The expected answer is the set of lines in the data below between the line holding "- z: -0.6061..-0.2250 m" and the line holding "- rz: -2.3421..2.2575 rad", inclusive, written out exactly.

(Dataset content begins)

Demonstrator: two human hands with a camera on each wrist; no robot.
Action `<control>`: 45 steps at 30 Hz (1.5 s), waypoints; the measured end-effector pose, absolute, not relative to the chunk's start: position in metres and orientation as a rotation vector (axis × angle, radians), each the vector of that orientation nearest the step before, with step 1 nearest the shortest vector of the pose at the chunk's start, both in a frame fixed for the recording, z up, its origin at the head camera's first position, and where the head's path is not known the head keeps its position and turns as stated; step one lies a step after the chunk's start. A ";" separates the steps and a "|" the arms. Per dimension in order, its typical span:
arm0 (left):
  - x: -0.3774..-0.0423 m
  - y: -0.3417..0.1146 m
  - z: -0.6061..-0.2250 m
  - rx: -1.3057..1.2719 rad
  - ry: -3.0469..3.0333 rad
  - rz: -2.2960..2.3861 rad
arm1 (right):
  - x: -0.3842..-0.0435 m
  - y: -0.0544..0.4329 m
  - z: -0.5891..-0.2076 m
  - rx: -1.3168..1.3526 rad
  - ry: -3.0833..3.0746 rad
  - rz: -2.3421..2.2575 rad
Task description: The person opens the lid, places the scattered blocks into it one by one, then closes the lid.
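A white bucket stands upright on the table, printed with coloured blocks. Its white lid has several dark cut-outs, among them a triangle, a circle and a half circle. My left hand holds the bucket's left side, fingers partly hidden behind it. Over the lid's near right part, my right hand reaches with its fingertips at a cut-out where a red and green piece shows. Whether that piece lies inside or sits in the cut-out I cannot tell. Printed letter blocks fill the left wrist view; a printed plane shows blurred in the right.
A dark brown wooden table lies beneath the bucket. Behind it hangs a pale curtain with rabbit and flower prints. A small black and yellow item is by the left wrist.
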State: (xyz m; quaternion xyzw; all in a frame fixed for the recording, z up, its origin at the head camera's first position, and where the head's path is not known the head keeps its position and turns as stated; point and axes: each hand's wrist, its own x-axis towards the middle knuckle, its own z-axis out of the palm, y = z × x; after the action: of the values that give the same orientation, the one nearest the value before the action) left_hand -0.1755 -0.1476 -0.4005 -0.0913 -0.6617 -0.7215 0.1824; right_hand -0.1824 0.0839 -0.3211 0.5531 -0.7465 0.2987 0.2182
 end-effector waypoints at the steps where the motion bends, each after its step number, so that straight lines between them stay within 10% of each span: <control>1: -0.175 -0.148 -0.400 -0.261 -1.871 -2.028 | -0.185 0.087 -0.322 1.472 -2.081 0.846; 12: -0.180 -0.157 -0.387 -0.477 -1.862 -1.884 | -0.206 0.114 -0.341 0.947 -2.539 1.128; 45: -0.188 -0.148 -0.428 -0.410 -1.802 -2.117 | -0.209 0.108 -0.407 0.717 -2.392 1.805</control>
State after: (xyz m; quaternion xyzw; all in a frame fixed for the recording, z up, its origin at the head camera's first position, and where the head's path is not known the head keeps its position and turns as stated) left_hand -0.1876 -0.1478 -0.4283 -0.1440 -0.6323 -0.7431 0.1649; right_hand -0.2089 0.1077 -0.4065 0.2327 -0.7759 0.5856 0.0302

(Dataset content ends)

■ **Completed task**
  - z: -0.6061..-0.2250 m
  - rx: -1.3057..1.2719 rad
  - ry: -3.0469..3.0333 rad
  - rz: -2.2960..2.3861 rad
arm1 (right):
  - x: -0.3842..-0.0435 m
  - y: -0.0544..0.4329 m
  - z: -0.5891..-0.2076 m
  - rx: -1.3168..1.3526 rad
  - ry: -3.0833..3.0746 rad
  - rz: -2.3421..2.2575 rad

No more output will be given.